Adaptive Extraction Pipeline

Overview

Breadth-first, learned extraction pipeline that clarifies goals first, samples broadly, learns user preferences, and extracts selectively from highest-value items.

Steps

Step 1: Clarify extraction goals (Phase 0)

Use question_generation to clarify extraction priorities:

WEIGHTING QUESTION: “When evaluating for extraction, which matters MORE?”

Procedure density (more ‘how to’ per minute)
Uniqueness (rare insights, can’t find elsewhere)
Direct relevance (applicable to current goals)
Roughly equal (balanced)

PROCEDURE TYPES QUESTION: “What types of procedures are you MOST interested in?”

Technical methods (how to build/code/engineer)
Thinking patterns (how experts reason/decide)
Research methods (how to find/validate/synthesize)
All types equally

PRIORITY DOMAINS QUESTION: “What are your CURRENT priority domains?”

AI/ML systems, Business/income, Research/learning
Health/o, Engineering/hardware

SKIP THRESHOLD QUESTION: “At what point would you SKIP a video entirely?”

< 1 procedure expected
Low uniqueness (could find elsewhere)
Off-topic for current goals

Duration: 10-15 minutes

Step 2: Get broad sample (Phase 1)

Sample broadly across source collection:

Get video/content lists from sources
- ~10 recent items from each Tier 1 source
- Target: ~100 items total for calibration
Fetch transcript/content samples
- First ~2000 characters per item
- Enough to assess without full processing
Ensure diversity:
- Mix of sources
- Mix of content types
- Mix of topics

Step 3: Run initial triage

Score each sampled item on extraction profile criteria:

DENSITY (1-5): How much is ‘how to’ vs ‘what is’? UNIQUENESS (1-5): Could find this knowledge elsewhere? RELEVANCE (1-5): Matches priority domains?
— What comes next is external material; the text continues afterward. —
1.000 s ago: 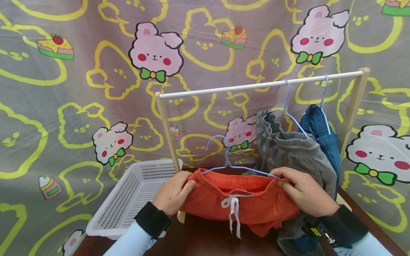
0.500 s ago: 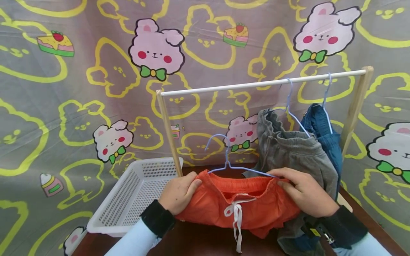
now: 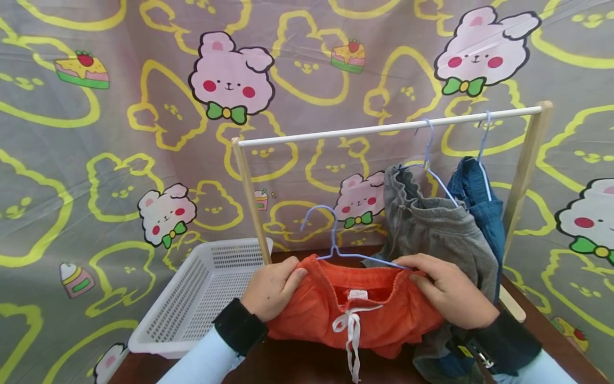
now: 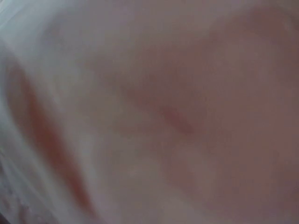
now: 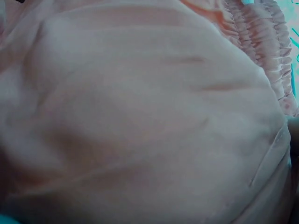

EXPECTED_PROCEDURES (0-10): Estimated extractable procedures

Calculate composite score: composite = (density * w_d + uniqueness * w_u + relevance * w_r) * (expected_procedures / 5)

where weights come from extraction_profile.weighting:

balanced: w_d=0.33, w_u=0.33, w_r=0.33
density_first: w_d=0.5, w_u=0.25, w_r=0.25
uniqueness_first: w_d=0.25, w_u=0.5, w_r=0.25
relevance_first: w_d=0.25, w_u=0.25, w_r=0.5

Step 4: Calibrate with user ratings

User manually rates ~20 items to calibrate model:

Present items in random order
User rates each 1-10 for extraction value
Duration: ~1 hour (3 min per item)

Purpose: Learn where model predictions diverge from user preferences

Calibration output:

Items where model overestimated (user rated lower)
Items where model underestimated (user rated higher)
Patterns in divergence

Step 5: Validate triage model

Compare model predictions to user ratings:

Calculate correlation:

Pearson correlation between predicted and actual scores
Target: correlation > 0.7 means model is calibrated

If correlation < 0.7:

Identify systematic biases
Ask clarifying questions about divergences
Adjust weights or criteria
Re-run triage on calibration set

If correlation >= 0.7:

Model is calibrated, proceed to Phase 2

Step 6: Scale triage to all sources (Phase 2)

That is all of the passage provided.